• **PROBLEM DESCRIPTION**: For the material below, reproduce exactly each line from the one that has "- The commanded" through the one that has "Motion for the", and no others; pictures stay out.

'''

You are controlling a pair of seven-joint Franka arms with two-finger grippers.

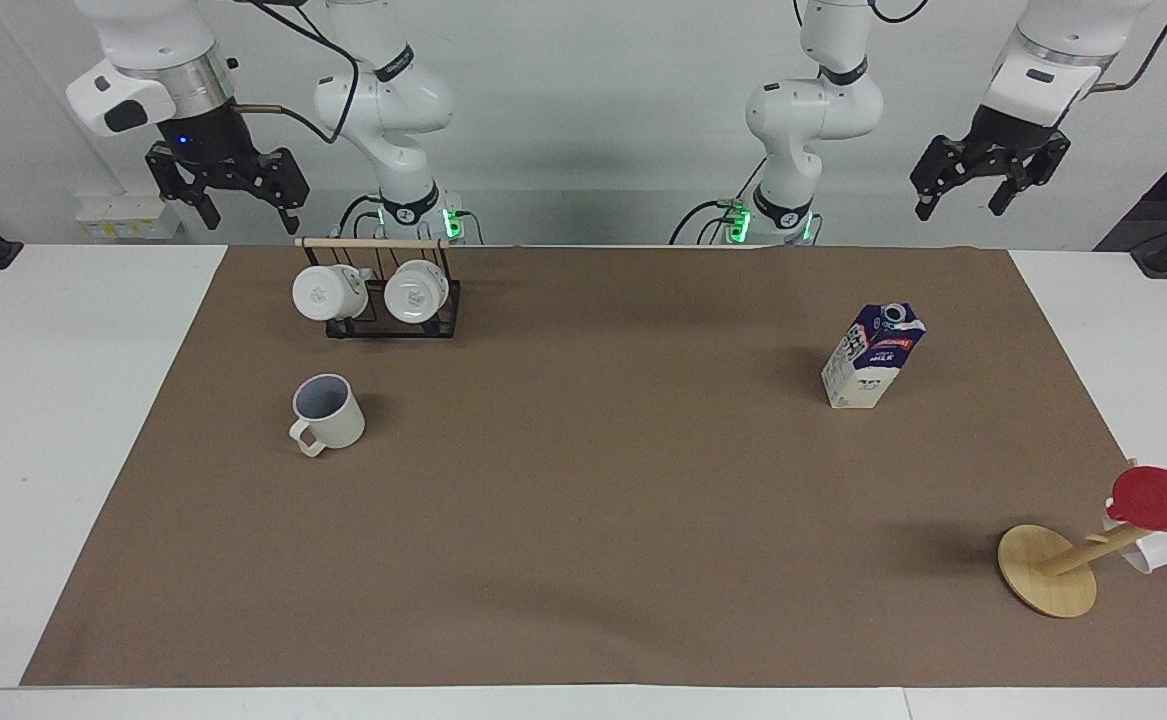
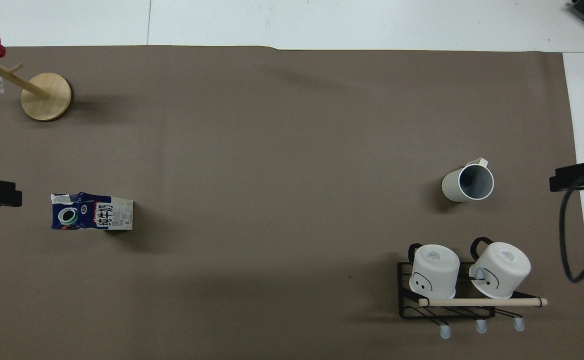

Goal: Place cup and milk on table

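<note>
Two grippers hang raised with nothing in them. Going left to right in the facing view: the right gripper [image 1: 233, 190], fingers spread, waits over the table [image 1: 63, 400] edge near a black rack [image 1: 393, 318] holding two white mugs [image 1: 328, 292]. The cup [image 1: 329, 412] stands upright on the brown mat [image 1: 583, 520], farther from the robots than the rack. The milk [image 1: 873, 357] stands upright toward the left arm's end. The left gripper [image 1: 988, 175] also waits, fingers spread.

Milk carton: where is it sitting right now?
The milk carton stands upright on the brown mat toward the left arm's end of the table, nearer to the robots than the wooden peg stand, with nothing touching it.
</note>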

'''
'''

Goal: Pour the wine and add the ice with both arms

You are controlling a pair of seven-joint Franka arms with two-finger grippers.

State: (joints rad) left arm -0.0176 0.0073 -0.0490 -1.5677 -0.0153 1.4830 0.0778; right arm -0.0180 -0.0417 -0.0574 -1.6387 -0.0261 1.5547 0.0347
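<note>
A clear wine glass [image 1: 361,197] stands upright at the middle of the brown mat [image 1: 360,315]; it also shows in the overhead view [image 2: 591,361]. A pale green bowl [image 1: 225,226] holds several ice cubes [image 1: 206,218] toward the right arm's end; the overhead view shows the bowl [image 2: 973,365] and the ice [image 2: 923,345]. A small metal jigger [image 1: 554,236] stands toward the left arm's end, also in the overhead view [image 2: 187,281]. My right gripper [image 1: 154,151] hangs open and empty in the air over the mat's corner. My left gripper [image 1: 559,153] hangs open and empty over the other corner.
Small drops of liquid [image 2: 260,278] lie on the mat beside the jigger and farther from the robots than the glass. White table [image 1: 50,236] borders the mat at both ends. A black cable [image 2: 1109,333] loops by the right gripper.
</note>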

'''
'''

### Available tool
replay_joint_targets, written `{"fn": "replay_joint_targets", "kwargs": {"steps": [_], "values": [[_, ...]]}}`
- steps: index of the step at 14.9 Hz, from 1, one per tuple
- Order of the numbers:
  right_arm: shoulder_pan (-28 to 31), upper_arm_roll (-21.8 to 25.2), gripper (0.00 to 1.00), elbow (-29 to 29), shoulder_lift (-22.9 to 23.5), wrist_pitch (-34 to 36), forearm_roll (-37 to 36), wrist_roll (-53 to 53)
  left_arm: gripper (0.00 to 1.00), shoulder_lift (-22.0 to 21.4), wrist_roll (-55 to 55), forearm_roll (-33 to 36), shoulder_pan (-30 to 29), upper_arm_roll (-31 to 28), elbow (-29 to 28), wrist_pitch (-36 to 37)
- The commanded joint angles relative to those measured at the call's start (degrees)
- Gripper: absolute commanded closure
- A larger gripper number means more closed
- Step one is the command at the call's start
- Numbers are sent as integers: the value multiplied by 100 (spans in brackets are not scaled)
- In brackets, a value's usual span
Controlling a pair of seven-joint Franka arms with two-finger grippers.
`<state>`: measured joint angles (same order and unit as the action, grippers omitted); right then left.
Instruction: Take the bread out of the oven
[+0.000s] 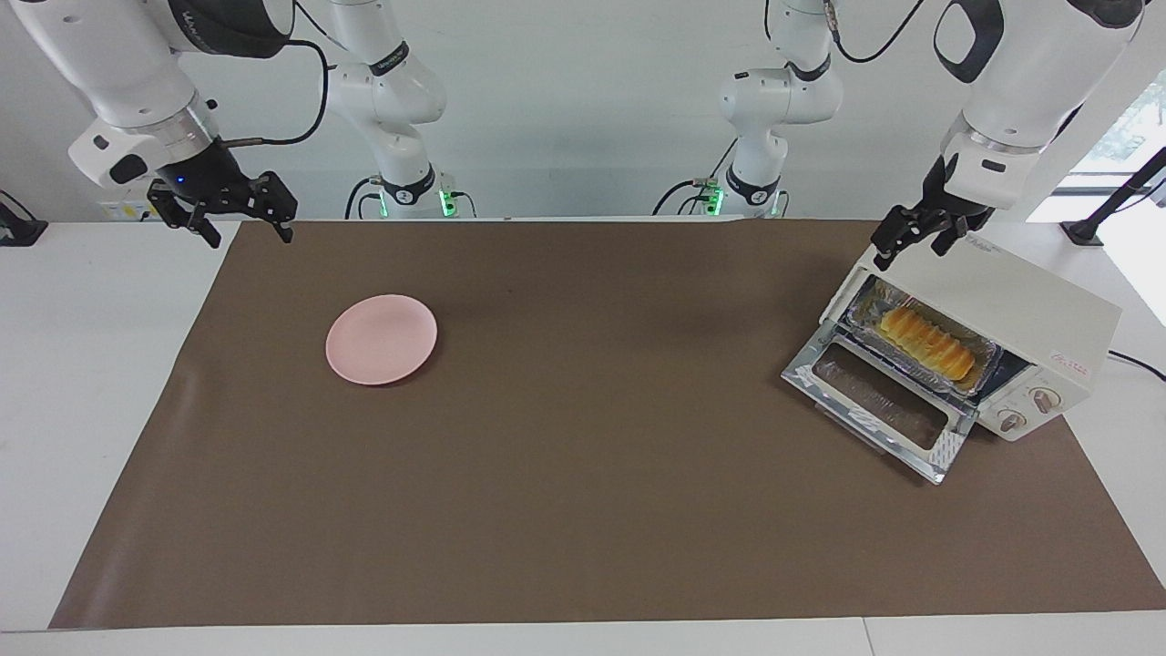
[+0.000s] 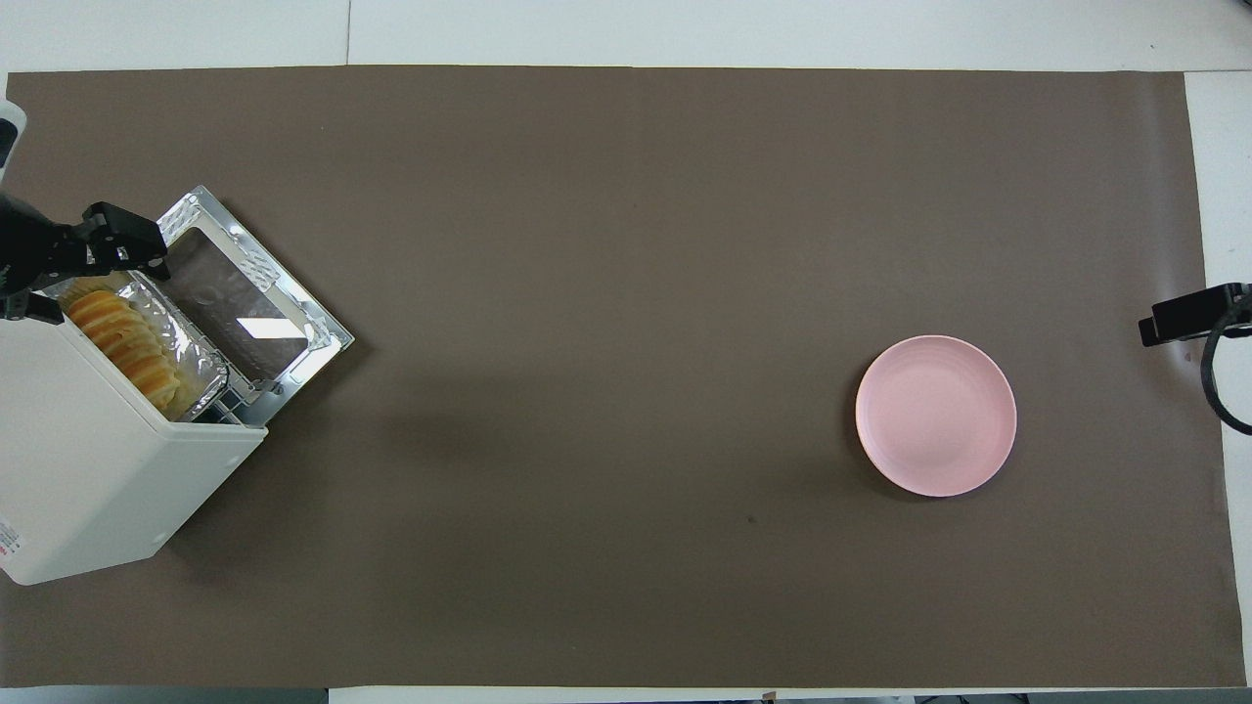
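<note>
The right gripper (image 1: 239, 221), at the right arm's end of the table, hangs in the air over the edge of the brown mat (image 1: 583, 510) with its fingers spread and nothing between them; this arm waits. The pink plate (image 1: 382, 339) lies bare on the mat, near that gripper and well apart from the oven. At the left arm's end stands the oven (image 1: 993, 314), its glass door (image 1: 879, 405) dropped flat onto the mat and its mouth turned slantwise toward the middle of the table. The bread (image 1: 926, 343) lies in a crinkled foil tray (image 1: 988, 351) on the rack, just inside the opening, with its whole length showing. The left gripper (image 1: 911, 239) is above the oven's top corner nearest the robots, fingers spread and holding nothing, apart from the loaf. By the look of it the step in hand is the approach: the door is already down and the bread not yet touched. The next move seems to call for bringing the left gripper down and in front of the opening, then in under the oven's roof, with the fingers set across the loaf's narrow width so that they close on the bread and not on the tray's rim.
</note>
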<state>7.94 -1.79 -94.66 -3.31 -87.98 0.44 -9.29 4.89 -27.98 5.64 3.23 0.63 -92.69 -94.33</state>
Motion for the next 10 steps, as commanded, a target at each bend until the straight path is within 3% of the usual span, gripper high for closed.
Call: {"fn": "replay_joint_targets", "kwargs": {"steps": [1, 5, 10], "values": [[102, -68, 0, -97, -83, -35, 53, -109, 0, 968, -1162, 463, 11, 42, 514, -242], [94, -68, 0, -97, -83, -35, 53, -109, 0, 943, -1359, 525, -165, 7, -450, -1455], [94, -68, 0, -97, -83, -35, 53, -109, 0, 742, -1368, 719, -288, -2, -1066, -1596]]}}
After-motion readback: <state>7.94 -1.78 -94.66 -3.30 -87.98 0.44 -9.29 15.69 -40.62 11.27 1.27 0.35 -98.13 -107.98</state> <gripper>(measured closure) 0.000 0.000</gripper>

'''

• **TASK RESULT**:
- The commanded joint angles relative to those measured at the call's start (degrees)
- Gripper: absolute commanded closure
- A larger gripper number means more closed
- Step one is the command at the call's start
- Numbers are sent as integers: the value multiplied by 100 (spans in brackets are not scaled)
- In brackets, a value's usual span
Controlling a pair of seven-joint Franka arms with two-finger grippers.
`<state>`: measured joint angles (same order and unit as the action, grippers omitted); right then left.
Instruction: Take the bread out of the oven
[+0.000s] 
[+0.000s] 
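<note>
The right gripper (image 1: 239, 221), at the right arm's end of the table, hangs in the air over the edge of the brown mat (image 1: 583, 510) with its fingers spread and nothing between them; this arm waits. The pink plate (image 1: 382, 339) lies bare on the mat, near that gripper and well apart from the oven. At the left arm's end stands the oven (image 1: 993, 314), its glass door (image 1: 879, 405) dropped flat onto the mat and its mouth turned slantwise toward the middle of the table. The bread (image 1: 926, 343) lies in a crinkled foil tray (image 1: 988, 351) on the rack, just inside the opening, with its whole length showing. The left gripper (image 1: 911, 239) is above the oven's top corner nearest the robots, fingers spread and holding nothing, apart from the loaf. By the look of it the step in hand is the approach: the door is already down and the bread not yet touched. The next move seems to call for bringing the left gripper down and in front of the opening, then in under the oven's roof, with the fingers set across the loaf's narrow width so that they close on the bread and not on the tray's rim.
</note>
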<state>7.94 -1.79 -94.66 -3.31 -87.98 0.44 -9.29 4.89 -27.98 5.64 3.23 0.63 -92.69 -94.33</state>
Motion for the next 10 steps, as commanded, a target at each bend until the straight path is within 3% of the usual span, gripper high for closed.

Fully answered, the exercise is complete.